_TASK INSTRUCTIONS_
Your task is to copy the listing exactly. Drop any pictures from the copy.
*****
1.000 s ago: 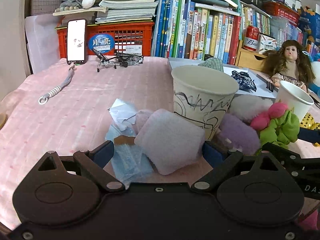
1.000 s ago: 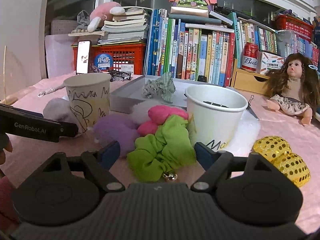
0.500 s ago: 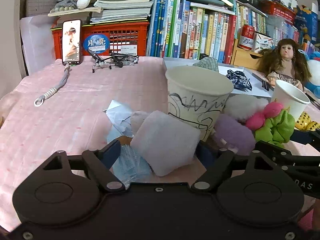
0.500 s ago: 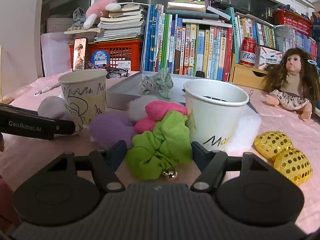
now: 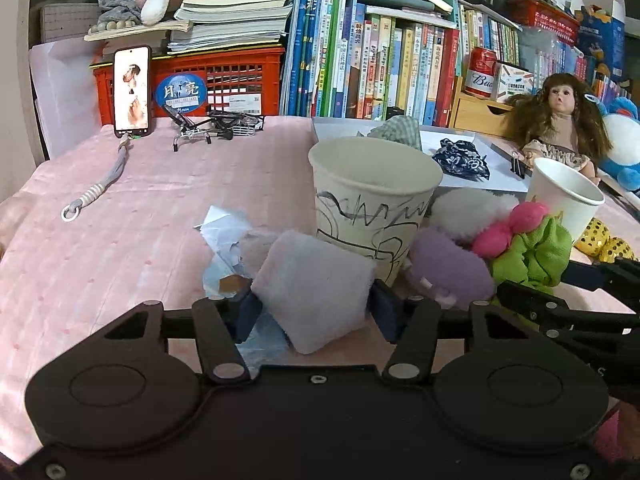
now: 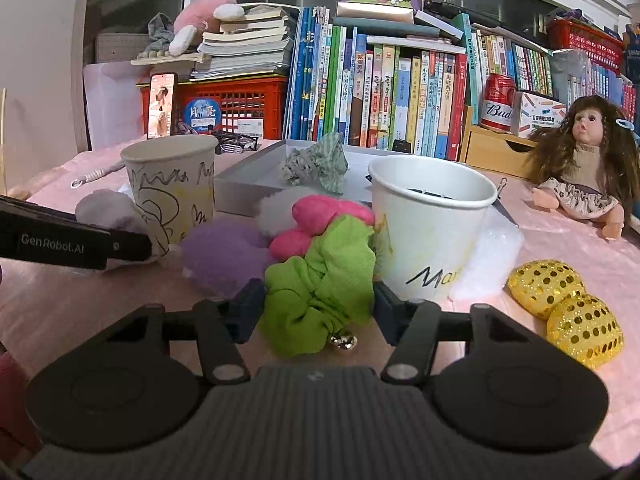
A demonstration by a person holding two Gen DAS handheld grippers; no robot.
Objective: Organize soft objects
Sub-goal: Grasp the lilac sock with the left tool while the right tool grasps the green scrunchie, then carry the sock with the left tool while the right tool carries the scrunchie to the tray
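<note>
A pink-clothed counter (image 5: 120,240) runs back to a wall of books, and two paper cups stand on it, one scribbled (image 5: 374,204) and one white (image 6: 430,224). The left gripper (image 5: 314,306) has its jaws closing on a fuzzy pale lilac pad (image 5: 316,288), both pads touching its sides, just in front of the scribbled cup. The right gripper (image 6: 318,306) is closing its jaws on a crumpled lime-green scrunchie (image 6: 320,288) with two small bells, beside the white cup; two gold sequin puffs (image 6: 564,296) lie near.
</note>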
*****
_ANSWER SPACE_
1.000 s ago: 
1.000 s ago: 
0.500 s ago: 
0.500 s ago: 
now: 
now: 
A demonstration by a person holding two Gen DAS handheld grippers; no robot.
Objective: Organize soft objects
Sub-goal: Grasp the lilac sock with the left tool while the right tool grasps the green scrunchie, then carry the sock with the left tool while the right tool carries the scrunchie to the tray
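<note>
A pink-clothed counter (image 5: 120,240) runs back to a wall of books, and two paper cups stand on it, one scribbled (image 5: 374,204) and one white (image 6: 430,224). The left gripper (image 5: 314,306) has its jaws closing on a fuzzy pale lilac pad (image 5: 316,288), both pads touching its sides, just in front of the scribbled cup. The right gripper (image 6: 318,306) is closing its jaws on a crumpled lime-green scrunchie (image 6: 320,288) with two small bells, beside the white cup; two gold sequin puffs (image 6: 564,296) lie near.
</note>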

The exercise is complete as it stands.